Proteasomes (prosome, macropain) are the major intracellular extralysosomal organelle for protein degradation and a central source of antigenic peptides in the endogenous pathway; they are utilized in major histocompatibility complex molecules class I (MHC1) antigen processing and protein degradation. Proteasomes are highly abundant in the cytosol and nucleus and are organized as multiunit protease complexes. Protein degradation is central to many important biological functions, including cell-cycle progression, apoptosis, synaptic reorganization, DNA repair, normal immune surveillance mechanisms and immune response networks. Disruption of the proteasomal degradation pathway has been implicated in a wide range of human disorders; immune abnormalities include the development of CD8 + T lymphocytes and MHC1 molecules, and MHC1-restricted antigen presentation have been described in mice lacking proteasome subunits.22 Independent lines of research have supported the role of protein synthesis/degradation in MDD-like neuropsychiatric symptoms in autoimmune disorders23 and in the central actions of antidepressant drugs.24
We used a combination strategy consisting of genetic analyses and functional assays to assess the association of pivotal elements of acquired immunity relevant to the HPA axis modulation and T-cell function with susceptibility to MDD and antidepressant response. We genotyped a panel of single nucleotide polymorphisms (SNPs) focused on the steroid pathway25 and on proteasome subunit genes (Table 1). We also conducted multiplex assays of 21 circulating cytokines in a subset of our patients.

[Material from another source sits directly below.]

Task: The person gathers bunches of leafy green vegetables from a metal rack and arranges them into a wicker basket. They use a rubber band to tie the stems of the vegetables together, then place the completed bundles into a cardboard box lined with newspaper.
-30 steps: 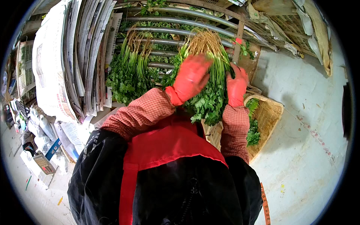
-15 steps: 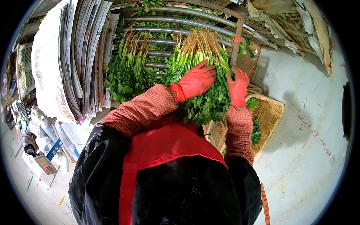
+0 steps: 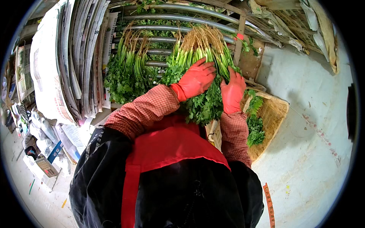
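Observation:
A wide bunch of coriander [image 3: 203,53] with pale brown roots lies across the metal bars [image 3: 163,28], roots pointing away from me and leaves toward me. My left hand [image 3: 197,79], in a red rubber glove, rests on its stems and leaves with the fingers stretched out. Against the bunch's right edge is my right hand [image 3: 232,91], gloved the same way; its fingers point up along the stems, with the thumb apart. A smaller coriander bunch [image 3: 131,64] lies to the left on the same bars, touched by neither hand.
A thick stack of folded newspapers [image 3: 85,57] stands at the left. Below my right forearm, a yellowish basket [image 3: 275,121] holds more greens [image 3: 255,129]. Worn crates with cloth [image 3: 289,22] line the far right. Bags and odds and ends [image 3: 43,129] lie at the far left.
My right hand has shifted left and slightly down along the bunch's right side. More greens in the basket now show. My left hand has barely moved.

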Demonstrator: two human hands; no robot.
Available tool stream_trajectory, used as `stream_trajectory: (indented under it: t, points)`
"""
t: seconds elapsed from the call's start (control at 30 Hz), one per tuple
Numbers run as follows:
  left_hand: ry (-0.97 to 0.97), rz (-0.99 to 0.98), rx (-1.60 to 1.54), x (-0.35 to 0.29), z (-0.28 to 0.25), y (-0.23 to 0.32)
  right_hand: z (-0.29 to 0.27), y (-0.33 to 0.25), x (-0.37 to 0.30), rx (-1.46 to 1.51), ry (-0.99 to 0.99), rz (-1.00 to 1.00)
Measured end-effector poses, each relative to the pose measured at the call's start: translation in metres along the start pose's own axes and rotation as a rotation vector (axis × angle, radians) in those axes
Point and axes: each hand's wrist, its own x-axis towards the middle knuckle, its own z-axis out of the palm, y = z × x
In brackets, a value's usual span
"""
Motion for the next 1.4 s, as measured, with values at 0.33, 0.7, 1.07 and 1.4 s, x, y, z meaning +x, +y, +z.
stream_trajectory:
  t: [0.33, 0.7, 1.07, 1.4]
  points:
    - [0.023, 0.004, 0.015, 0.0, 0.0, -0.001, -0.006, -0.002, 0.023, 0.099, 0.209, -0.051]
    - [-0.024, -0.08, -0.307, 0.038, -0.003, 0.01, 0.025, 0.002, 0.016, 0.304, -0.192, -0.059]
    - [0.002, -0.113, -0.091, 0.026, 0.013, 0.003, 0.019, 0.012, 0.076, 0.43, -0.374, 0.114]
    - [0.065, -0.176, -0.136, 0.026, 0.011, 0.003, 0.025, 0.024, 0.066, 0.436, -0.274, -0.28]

This study was approved by the institutional review boards of the University of California Los Angeles and the University of Miami, and it has been registered in the public database ClinicalTrials.gov (NCT00265292). The study population consisted of 284 depressed Mexican Americans enrolled in a pharmacogenetic study of antidepressant treatment response as previously described.26,27 We also studied 331 control individuals recruited from the same Mexican-American community in Los Angeles and studied by the same bilingual clinical research team. Controls for our genomic studies were in general good health but were not screened for medical or psychiatric illness. All patients were Mexican-American men and women aged 21-68 years, with a current episode of major depression as diagnosed by DSM-IV (Diagnostic and Statistical Manual of Mental Disorders, 4th edn).28 In our study, all Mexican-American subjects had at least three grandparents born in Mexico.26 All patients had comprehensive psychiatric and medical assessments. We used diagnostic and ratings instruments that have been fully validated in English and Spanish, and conducted all assessments in the subject's primary language.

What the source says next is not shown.